What is needed » Among the entries below, one stretch runs from the line that contains "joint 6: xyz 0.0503" through the line that contains "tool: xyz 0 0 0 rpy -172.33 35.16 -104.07". Repeat that stretch exactly, ends included, and only that.

[Data entries]

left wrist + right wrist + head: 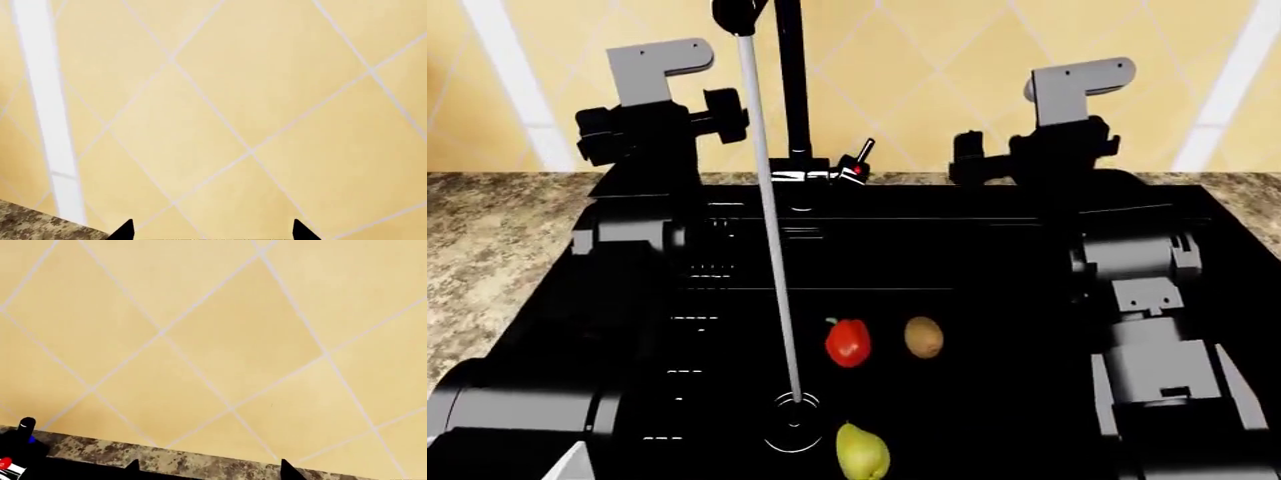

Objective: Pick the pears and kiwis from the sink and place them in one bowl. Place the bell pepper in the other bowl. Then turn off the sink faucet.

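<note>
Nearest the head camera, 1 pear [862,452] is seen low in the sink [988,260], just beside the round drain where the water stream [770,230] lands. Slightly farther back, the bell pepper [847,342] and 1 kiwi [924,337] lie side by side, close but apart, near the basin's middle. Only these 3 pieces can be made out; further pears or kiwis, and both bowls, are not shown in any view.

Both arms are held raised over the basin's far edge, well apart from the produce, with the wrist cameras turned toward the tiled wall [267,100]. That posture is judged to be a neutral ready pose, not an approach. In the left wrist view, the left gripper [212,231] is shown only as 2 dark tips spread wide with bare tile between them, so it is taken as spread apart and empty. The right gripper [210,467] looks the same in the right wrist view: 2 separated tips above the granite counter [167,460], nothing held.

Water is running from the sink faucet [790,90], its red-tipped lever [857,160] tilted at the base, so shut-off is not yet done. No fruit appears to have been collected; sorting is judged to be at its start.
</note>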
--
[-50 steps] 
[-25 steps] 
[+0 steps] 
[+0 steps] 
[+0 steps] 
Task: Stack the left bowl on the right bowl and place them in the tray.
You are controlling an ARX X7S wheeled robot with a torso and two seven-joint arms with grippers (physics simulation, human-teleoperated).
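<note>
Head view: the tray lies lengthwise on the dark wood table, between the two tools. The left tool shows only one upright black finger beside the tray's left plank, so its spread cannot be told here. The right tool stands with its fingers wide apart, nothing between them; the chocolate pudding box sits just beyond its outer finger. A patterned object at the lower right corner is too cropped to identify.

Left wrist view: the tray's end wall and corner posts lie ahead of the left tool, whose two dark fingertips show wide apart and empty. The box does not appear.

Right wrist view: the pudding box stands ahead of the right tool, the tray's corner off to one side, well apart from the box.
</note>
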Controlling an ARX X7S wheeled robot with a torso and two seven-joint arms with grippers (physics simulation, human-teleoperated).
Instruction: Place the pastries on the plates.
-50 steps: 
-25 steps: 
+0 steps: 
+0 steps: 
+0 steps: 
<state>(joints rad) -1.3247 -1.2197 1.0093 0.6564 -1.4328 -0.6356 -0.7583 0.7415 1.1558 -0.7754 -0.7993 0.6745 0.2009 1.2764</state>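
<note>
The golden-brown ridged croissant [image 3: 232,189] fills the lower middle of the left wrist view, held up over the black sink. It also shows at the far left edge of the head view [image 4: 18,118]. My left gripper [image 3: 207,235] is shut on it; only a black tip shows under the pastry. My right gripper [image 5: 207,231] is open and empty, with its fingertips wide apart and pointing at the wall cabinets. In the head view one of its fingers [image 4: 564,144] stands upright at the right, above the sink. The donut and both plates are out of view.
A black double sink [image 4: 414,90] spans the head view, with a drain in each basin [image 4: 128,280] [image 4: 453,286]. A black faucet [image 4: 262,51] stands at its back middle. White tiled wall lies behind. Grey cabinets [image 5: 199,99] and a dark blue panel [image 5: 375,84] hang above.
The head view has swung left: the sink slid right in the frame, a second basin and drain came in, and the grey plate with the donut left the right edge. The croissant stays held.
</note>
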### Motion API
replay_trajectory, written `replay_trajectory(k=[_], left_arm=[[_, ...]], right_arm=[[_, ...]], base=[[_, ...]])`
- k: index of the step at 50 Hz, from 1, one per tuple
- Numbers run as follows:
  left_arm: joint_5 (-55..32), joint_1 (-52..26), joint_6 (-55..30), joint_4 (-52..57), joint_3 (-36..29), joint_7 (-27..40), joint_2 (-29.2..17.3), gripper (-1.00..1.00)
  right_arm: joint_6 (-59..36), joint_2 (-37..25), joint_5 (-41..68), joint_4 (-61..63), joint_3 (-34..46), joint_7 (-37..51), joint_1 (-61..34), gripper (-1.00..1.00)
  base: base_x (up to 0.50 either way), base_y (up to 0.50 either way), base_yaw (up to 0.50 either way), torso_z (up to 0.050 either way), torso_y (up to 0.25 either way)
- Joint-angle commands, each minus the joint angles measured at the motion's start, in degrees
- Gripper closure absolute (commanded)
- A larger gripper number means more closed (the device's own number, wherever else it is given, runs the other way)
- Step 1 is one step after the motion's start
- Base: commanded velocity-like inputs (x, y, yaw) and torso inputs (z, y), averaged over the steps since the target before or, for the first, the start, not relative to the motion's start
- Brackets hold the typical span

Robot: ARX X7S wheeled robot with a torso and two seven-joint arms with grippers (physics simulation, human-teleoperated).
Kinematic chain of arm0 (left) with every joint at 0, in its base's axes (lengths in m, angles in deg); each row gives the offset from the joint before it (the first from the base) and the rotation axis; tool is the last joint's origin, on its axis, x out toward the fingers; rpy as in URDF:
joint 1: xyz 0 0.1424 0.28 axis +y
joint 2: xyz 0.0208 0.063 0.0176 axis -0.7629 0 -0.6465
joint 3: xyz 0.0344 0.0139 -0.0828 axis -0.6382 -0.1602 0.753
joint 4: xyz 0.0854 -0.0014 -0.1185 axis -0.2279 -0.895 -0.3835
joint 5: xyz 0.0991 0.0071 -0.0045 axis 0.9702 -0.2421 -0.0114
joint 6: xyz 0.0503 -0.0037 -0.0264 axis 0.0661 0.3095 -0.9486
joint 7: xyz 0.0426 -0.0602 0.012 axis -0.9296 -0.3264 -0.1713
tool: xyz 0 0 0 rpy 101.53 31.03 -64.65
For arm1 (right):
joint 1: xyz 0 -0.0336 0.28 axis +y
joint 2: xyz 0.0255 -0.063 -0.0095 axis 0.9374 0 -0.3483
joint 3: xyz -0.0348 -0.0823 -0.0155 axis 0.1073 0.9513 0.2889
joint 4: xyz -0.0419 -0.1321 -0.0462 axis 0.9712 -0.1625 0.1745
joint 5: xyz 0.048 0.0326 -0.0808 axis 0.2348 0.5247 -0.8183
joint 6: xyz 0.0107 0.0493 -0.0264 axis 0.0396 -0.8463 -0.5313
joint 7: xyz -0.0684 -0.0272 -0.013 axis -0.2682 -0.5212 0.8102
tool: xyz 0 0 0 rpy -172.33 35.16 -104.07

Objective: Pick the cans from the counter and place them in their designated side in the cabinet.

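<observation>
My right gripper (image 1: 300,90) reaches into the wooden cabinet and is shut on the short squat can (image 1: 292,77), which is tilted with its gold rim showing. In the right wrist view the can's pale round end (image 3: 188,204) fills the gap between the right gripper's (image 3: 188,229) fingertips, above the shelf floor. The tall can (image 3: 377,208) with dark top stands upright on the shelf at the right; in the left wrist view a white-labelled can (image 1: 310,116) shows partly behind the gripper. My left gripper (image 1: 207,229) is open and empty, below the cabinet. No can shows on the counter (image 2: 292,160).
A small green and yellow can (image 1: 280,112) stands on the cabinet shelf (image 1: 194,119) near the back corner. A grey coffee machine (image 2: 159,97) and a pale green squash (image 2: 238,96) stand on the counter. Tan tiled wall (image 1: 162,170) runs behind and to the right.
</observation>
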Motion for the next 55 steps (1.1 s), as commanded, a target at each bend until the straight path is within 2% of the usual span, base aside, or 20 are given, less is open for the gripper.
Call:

Output for this task »
joint 6: xyz 0.0503 -0.0037 -0.0264 axis 0.0661 0.3095 -0.9486
joint 7: xyz 0.0426 -0.0602 0.012 axis -0.9296 -0.3264 -0.1713
tool: xyz 0 0 0 rpy 101.53 31.03 -64.65
For arm1 (right):
joint 1: xyz 0 -0.0336 0.28 axis +y
joint 2: xyz 0.0255 -0.063 -0.0095 axis 0.9374 0 -0.3483
joint 3: xyz -0.0348 -0.0823 -0.0155 axis 0.1073 0.9513 0.2889
joint 4: xyz -0.0419 -0.1321 -0.0462 axis 0.9712 -0.1625 0.1745
joint 5: xyz 0.048 0.0326 -0.0808 axis 0.2348 0.5247 -0.8183
joint 6: xyz 0.0107 0.0493 -0.0264 axis 0.0396 -0.8463 -0.5313
joint 7: xyz -0.0684 -0.0272 -0.013 axis -0.2682 -0.5212 0.8102
tool: xyz 0 0 0 rpy -172.33 35.16 -104.07

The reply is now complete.